Location
- 60 East 94th Street Crown Heights, Brooklyn, New York United States

Information
- Type: Public school
- Established: 2010 (16 years ago)
- Head: Jessica Saratovsky
- Website: thenewamericanacademy.org

= The New American Academy =

The New American Academy is a Crown Heights, Brooklyn, New York public school, PS 770, which opened in the fall of 2010.

==History==
The school opened to kindergarten and first grade and will gradually grow with the students each year to include fifth grade. The school was founded by and is led by Shimon Waronker, who has a bachelor's degree from Rabbinical College of America and a master's degree from Touro College.

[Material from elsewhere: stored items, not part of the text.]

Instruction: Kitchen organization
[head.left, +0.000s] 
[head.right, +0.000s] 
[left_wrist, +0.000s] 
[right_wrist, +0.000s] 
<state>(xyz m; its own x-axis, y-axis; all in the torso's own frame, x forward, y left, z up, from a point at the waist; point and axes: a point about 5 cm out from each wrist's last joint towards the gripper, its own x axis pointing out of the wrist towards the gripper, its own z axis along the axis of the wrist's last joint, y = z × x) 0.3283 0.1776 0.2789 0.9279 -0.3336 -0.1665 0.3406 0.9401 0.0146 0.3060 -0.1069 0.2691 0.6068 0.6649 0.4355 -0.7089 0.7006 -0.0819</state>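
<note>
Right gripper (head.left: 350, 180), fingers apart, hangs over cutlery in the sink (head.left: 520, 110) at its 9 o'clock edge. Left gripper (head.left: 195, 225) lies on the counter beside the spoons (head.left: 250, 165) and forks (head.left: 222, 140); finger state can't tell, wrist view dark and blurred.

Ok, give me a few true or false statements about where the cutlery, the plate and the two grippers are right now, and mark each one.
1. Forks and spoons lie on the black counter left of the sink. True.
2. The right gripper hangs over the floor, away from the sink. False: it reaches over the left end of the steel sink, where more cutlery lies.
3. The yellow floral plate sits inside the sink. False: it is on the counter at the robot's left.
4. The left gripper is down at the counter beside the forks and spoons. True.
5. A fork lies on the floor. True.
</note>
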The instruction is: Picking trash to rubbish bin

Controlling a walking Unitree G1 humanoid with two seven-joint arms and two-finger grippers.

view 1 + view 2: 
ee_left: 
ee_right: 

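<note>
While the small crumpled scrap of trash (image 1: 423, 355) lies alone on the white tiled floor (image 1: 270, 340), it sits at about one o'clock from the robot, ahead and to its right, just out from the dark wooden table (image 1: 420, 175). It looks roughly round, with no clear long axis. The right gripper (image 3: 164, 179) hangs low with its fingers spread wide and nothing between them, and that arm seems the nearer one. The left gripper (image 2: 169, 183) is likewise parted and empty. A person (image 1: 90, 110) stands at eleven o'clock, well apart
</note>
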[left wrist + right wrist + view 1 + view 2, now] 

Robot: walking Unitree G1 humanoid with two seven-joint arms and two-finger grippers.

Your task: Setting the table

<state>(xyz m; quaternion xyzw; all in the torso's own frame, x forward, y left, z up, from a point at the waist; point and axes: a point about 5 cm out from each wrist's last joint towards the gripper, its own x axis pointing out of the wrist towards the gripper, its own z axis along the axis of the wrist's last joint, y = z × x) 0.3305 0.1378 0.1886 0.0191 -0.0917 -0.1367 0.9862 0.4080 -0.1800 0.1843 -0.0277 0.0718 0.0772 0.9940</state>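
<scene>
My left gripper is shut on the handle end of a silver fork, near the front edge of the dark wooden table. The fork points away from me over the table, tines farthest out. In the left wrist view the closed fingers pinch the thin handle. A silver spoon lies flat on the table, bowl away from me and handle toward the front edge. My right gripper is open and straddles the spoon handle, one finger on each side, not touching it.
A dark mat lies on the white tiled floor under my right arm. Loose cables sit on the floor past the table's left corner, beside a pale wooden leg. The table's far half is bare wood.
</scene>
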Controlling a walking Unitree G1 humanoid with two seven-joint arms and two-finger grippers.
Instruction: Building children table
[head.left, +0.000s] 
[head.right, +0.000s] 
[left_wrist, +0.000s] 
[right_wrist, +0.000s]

The New American Academy puts sixty children in a single, large classroom. The New American Academy has four teachers with sixty students (for a 15:1 ratio) in one classroom. Waronker modeled The New American Academy after Phillips Exeter Academy's methods.

The New York City Department of Education withdrew a proposal to expand The New American Academy with a middle school after less than ten percent of The New American Academy's first class of third-graders passed state examinations in the spring of 2013 before a vote by the Panel for Educational Policy on October 30, 2013. Just two students out a class of twenty-two students passed the 2013 spring New York state math and reading tests. As of November 4, 2013, more than half of The New American Academy's first class (the class of 2010–2011) of forty first-graders were no longer enrolled or failed to be promoted to the fourth grade, city statistics show.